= Dataset section =
● ● ●

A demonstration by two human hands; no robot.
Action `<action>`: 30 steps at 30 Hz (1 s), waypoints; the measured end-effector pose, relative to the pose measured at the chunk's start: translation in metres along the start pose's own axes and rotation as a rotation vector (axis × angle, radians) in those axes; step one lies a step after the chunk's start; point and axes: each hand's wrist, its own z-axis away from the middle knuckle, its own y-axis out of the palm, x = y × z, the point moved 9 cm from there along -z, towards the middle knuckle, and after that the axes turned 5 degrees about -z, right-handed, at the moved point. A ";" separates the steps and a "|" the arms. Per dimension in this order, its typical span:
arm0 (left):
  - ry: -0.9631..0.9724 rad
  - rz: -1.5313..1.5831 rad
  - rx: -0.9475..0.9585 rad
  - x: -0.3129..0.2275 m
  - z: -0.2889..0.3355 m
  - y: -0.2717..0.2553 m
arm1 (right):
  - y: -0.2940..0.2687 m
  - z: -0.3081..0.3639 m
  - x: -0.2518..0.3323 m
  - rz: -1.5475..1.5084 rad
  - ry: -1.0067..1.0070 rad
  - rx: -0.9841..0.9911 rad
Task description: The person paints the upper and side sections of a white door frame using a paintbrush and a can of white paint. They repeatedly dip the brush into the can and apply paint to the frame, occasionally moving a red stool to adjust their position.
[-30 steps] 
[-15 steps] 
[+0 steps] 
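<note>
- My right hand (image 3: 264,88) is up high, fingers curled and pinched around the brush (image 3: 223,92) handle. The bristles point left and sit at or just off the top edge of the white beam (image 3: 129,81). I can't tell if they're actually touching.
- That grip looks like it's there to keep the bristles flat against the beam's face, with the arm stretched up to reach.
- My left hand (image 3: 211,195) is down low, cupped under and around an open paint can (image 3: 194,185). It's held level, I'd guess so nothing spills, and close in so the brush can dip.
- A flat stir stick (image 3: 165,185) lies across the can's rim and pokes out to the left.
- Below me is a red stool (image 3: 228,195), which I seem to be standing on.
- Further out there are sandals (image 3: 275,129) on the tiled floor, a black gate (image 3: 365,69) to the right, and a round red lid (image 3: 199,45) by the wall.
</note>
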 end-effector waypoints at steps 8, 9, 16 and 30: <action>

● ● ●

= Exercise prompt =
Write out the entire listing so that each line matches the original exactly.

= Response for this exercise =
A demonstration by two human hands; no robot.
Action `<action>`: 30 steps at 30 Hz (1 s), waypoints; the measured end-effector pose, relative to the pose measured at the chunk's start: translation in metres along the start pose's own axes and rotation as a rotation vector (axis × angle, radians) in those axes; step one lies a step after the chunk's start; point and axes: each hand's wrist, its own z-axis away from the middle knuckle, its own y-axis out of the palm, x = y × z, the point moved 9 cm from there along -z, towards the middle knuckle, and after that the axes turned 5 degrees about -z, right-handed, at the moved point. A ";" separates the steps and a "|" the arms. Per dimension in this order, its typical span:
arm0 (left):
  - ry: -0.9631..0.9724 rad
  - rz: -1.5313..1.5831 rad
  - rx: -0.9475..0.9585 rad
  - x: -0.3129..0.2275 m
  - z: -0.2889..0.3355 m
  - y: -0.2717..0.2553 m
arm1 (right):
  - y: -0.2940..0.2687 m
  - z: -0.3081..0.3639 m
  - x: -0.2518..0.3323 m
  - rz: -1.5475..1.5084 rad
  - ry: -1.0067..1.0070 rad
  - rx: -0.9841..0.9911 rad
Task description: The person paints the upper and side sections of a white door frame using a paintbrush and a can of white paint. They repeatedly dip the brush into the can and apply paint to the frame, occasionally moving a red stool to adjust their position.
[-30 steps] 
[-15 steps] 
[+0 steps] 
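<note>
- My right hand (image 3: 264,88) is up high, fingers curled and pinched around the brush (image 3: 223,92) handle. The bristles point left and sit at or just off the top edge of the white beam (image 3: 129,81). I can't tell if they're actually touching.
- That grip looks like it's there to keep the bristles flat against the beam's face, with the arm stretched up to reach.
- My left hand (image 3: 211,195) is down low, cupped under and around an open paint can (image 3: 194,185). It's held level, I'd guess so nothing spills, and close in so the brush can dip.
- A flat stir stick (image 3: 165,185) lies across the can's rim and pokes out to the left.
- Below me is a red stool (image 3: 228,195), which I seem to be standing on.
- Further out there are sandals (image 3: 275,129) on the tiled floor, a black gate (image 3: 365,69) to the right, and a round red lid (image 3: 199,45) by the wall.
</note>
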 end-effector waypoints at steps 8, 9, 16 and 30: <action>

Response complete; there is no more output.